Output the listing exactly, without its pictures.
── DATA BELOW
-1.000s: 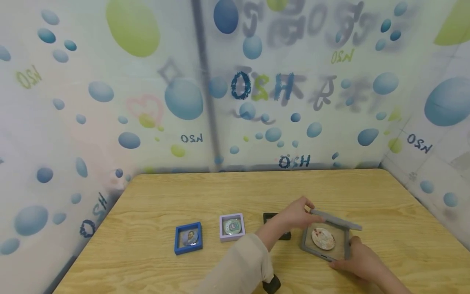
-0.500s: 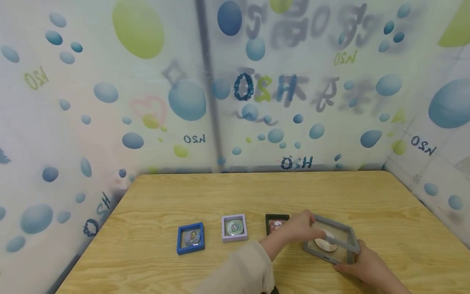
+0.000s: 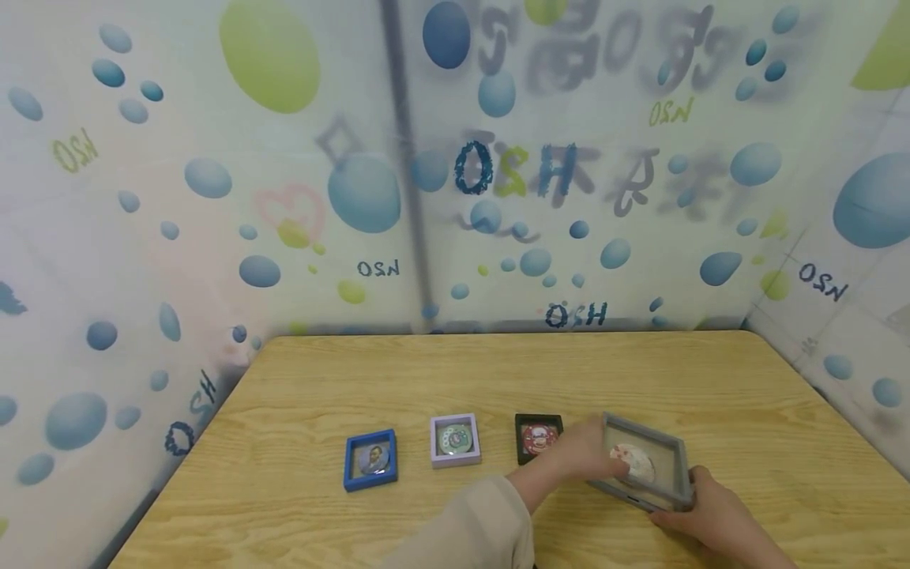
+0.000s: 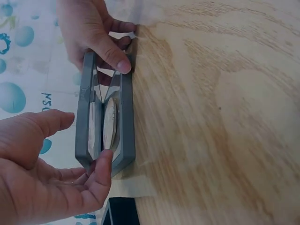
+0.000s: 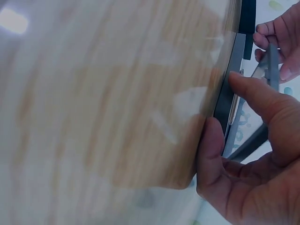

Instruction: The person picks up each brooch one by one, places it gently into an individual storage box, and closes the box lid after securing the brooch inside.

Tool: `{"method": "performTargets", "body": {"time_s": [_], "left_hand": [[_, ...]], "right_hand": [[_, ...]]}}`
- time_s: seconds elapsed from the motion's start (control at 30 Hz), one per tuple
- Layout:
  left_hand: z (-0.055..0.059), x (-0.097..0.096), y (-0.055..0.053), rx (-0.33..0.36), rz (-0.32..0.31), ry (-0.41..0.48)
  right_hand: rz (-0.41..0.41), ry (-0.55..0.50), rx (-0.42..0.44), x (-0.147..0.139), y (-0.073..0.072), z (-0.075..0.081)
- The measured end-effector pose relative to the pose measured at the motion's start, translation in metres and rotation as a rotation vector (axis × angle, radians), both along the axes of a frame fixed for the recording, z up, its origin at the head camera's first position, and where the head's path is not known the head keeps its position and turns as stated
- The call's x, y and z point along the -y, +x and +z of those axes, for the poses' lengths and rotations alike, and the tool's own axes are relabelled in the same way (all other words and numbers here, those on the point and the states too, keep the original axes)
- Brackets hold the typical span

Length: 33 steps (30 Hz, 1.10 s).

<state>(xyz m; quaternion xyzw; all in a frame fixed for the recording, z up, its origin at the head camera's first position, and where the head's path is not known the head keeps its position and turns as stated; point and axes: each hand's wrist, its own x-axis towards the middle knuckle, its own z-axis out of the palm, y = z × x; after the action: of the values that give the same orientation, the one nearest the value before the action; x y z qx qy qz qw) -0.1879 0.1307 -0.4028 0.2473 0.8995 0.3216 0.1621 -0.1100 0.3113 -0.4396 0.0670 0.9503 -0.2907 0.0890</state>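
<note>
The grey display case, a frame with clear film in both hinged halves, sits at the right of the table. In the left wrist view its halves form a narrow V, with a pale round badge between them. My right hand grips the case's right side, thumb and fingers at its edges. At the other end is my left hand, its bent fingers touching the case's edge between the halves. Its thumb stands slightly apart from the lid. The badge is partly covered by the left hand in the head view.
Left of the hands, a black frame with a red badge, a lilac frame with a green badge and a blue frame with a portrait badge lie in a row. A patterned curtain hangs behind the wooden table.
The raised grey lid has swung down toward the front, over the badge. My left hand came down with it, and its thumb has come away from the lid. The right hand stays at the case.
</note>
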Motion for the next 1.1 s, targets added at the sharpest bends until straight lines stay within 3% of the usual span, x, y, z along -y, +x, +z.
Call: {"method": "performTargets", "body": {"time_s": [0.23,0.63,1.1], "left_hand": [[-0.007,-0.006,0.004,-0.094,0.005,-0.215],[-0.013,-0.015,0.008,-0.242,-0.024,-0.369],[-0.015,-0.014,0.014,-0.234,0.03,-0.355]], "right_hand": [[0.006,-0.005,0.024,0.0,0.0,0.002],[-0.01,-0.018,0.041,0.002,0.0,0.005],[-0.009,-0.01,0.049,0.004,0.0,0.006]]}}
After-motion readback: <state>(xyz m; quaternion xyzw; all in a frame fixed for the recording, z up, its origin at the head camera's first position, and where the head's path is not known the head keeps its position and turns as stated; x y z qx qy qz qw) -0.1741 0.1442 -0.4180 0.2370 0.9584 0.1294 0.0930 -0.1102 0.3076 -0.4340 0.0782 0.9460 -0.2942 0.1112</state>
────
# TASK RESULT:
-1.000s: 
-0.500s: 
+0.000s: 
+0.000s: 
+0.000s: 

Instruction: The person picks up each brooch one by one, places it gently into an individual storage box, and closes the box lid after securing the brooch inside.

Tool: `{"method": "performTargets", "body": {"time_s": [_], "left_hand": [[_, ...]], "right_hand": [[_, ...]]}}`
- time_s: seconds elapsed from the motion's start (control at 30 Hz), one per tuple
- Layout:
  left_hand: z (-0.055..0.059), x (-0.097..0.096), y (-0.055..0.053), rx (-0.33..0.36), rz (-0.32..0.31), ry (-0.41..0.48)
  right_hand: rz (-0.41..0.41), ry (-0.55..0.50), rx (-0.42..0.44), x (-0.147..0.139), y (-0.073..0.072), z (-0.075..0.081)
- The measured end-effector pose relative to the pose measured at the motion's start, translation in metres and rotation as a rotation vector (axis × angle, radians), both along the axes of a frame fixed for the recording, z up, its origin at the head camera's first position, and where the head's path is not known the head keeps its position and turns as stated
- The call's x, y and z point along the -y, +x and +z of those axes, for the poses' lengths and rotations alike, and the tool's own axes are relabelled in the same way (all other words and numbers here, those on the point and the states too, keep the original axes)
- Brackets hold the typical span

Length: 33 steps (30 Hz, 1.10 s).

<state>(xyz m; quaternion xyzw; all in a frame fixed for the recording, z up, its origin at the head camera's first position, and where the head's path is not known the head keeps its position and turns as stated; point and axes: each hand's wrist, its own x-axis towards the middle knuckle, its own z-axis out of the palm, y = z × x; after the action: of the values that give the same orientation, the one nearest the value before the action; x y z qx qy qz qw) -0.1879 0.1307 -0.4028 0.2473 0.8995 0.3216 0.1621 -0.1100 0.3113 -0.4396 0.0670 0.9503 -0.2907 0.0890</state>
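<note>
The grey display case, a frame with clear film in both hinged halves, sits at the right of the table. In the left wrist view its halves form a narrow V, with a pale round badge between them. My right hand grips the case's right side, thumb and fingers at its edges. At the other end is my left hand, its bent fingers touching the case's edge between the halves. Its thumb stands slightly apart from the lid. The badge is partly covered by the left hand in the head view.
Left of the hands, a black frame with a red badge, a lilac frame with a green badge and a blue frame with a portrait badge lie in a row. A patterned curtain hangs behind the wooden table.
The raised grey lid has swung down toward the front, over the badge. My left hand came down with it, and its thumb has come away from the lid. The right hand stays at the case.
</note>
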Motion for the next 1.1 s, targets added at the sharpest bends until straight lines stay within 3% of the usual span, x, y, z along -y, +x, +z.
Call: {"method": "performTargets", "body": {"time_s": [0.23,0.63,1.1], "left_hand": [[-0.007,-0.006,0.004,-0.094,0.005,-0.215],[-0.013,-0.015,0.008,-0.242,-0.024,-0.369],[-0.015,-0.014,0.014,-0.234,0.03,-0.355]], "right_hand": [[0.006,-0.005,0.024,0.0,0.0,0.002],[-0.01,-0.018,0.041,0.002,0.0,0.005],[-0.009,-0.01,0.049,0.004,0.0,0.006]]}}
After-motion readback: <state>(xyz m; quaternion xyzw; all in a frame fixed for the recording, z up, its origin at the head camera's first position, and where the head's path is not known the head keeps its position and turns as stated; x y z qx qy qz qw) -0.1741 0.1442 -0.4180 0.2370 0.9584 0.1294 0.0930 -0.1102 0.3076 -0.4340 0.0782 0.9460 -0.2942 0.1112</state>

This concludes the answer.